Return the records exactly, from the first line through the "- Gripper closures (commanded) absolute" line.

(Items from a dataset)

····················

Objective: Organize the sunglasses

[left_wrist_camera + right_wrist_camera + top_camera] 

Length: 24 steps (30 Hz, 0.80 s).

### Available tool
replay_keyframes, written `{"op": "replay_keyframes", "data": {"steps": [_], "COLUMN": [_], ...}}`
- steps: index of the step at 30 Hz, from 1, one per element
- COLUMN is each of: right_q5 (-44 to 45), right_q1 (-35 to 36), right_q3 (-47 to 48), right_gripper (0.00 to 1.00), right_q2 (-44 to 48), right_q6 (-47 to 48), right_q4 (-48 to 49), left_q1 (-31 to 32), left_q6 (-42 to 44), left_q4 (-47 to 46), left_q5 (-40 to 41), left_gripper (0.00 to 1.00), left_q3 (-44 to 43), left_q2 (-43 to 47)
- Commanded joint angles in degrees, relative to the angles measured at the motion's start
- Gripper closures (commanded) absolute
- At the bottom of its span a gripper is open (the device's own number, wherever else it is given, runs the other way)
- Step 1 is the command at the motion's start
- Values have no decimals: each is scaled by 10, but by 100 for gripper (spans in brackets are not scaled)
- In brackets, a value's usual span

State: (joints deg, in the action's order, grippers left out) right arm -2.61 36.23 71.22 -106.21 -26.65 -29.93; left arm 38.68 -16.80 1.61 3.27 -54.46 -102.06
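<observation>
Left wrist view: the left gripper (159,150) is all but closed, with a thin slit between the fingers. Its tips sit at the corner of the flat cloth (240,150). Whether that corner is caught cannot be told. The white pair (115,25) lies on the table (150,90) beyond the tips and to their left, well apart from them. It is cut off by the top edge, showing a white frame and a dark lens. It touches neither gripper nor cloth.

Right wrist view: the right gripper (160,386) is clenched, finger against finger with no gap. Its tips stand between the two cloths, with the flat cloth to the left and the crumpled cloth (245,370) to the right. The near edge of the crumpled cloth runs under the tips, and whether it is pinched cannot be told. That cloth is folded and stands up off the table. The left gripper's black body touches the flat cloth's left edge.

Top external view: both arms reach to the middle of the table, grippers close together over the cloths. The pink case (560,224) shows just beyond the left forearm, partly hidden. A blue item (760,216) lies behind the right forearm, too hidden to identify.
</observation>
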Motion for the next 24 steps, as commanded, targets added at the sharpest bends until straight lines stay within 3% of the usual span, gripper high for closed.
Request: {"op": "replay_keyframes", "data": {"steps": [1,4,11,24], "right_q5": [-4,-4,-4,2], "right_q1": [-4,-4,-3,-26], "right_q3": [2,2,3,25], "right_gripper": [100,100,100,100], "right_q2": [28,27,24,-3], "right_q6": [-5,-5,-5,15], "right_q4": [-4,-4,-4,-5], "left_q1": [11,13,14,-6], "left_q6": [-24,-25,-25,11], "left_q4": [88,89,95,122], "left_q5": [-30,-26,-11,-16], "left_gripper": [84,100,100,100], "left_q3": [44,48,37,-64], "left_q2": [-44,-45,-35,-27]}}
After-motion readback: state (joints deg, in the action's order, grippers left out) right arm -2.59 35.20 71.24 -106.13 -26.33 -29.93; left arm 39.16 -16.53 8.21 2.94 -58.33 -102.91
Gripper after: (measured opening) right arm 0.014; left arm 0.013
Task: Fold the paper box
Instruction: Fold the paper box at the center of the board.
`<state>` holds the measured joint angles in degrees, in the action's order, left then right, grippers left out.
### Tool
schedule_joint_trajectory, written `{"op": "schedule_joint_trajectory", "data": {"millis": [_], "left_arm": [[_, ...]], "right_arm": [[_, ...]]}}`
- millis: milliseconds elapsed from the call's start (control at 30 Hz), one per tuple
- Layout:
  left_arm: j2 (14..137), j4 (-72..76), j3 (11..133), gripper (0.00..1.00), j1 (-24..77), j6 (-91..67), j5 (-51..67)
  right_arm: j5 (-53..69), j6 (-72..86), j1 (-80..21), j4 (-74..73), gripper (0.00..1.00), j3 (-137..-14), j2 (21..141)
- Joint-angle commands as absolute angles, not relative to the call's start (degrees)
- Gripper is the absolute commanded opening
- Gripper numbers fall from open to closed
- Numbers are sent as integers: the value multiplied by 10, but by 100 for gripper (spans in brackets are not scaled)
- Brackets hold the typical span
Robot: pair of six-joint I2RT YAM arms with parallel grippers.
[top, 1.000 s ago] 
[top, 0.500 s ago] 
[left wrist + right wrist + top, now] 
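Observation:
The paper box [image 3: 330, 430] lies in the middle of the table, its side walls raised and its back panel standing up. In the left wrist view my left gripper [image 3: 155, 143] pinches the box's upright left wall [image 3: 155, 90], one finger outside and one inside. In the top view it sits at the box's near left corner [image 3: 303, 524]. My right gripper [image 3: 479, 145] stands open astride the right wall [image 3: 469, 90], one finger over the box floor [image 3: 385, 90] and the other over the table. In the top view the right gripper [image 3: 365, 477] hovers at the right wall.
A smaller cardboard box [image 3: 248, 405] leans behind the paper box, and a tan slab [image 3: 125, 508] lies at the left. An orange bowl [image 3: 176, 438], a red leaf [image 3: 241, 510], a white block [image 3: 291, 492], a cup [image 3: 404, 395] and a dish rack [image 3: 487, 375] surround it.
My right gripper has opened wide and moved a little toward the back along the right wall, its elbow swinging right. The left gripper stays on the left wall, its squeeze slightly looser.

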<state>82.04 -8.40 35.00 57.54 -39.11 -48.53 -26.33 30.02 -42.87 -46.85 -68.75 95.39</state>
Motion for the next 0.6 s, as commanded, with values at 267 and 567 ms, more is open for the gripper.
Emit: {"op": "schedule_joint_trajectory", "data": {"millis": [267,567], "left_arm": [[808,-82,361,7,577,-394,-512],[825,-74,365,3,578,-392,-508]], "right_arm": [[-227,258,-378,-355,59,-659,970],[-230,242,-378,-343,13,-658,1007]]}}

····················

**EXPECTED ANSWER**
Objective: Organize the sunglasses

[left_wrist_camera + right_wrist_camera + top_camera] 

Length: 24 steps (30 Hz, 0.80 s).

### Available tool
replay_keyframes, written `{"op": "replay_keyframes", "data": {"steps": [_], "COLUMN": [_], ...}}`
- steps: index of the step at 30 Hz, from 1, one per element
- COLUMN is each of: right_q5 (-44 to 45), right_q1 (-35 to 36), right_q3 (-47 to 48), right_gripper (0.00 to 1.00), right_q2 (-44 to 48), right_q6 (-47 to 48), right_q4 (-48 to 49), left_q1 (-31 to 32), left_q6 (-42 to 44), left_q4 (-47 to 46), left_q5 (-40 to 41), left_gripper (0.00 to 1.00), left_q3 (-44 to 43), left_q2 (-43 to 47)
- Commanded joint angles in degrees, relative to the angles measured at the motion's start
- Gripper closures (commanded) absolute

For this exercise, nothing further remains to be done.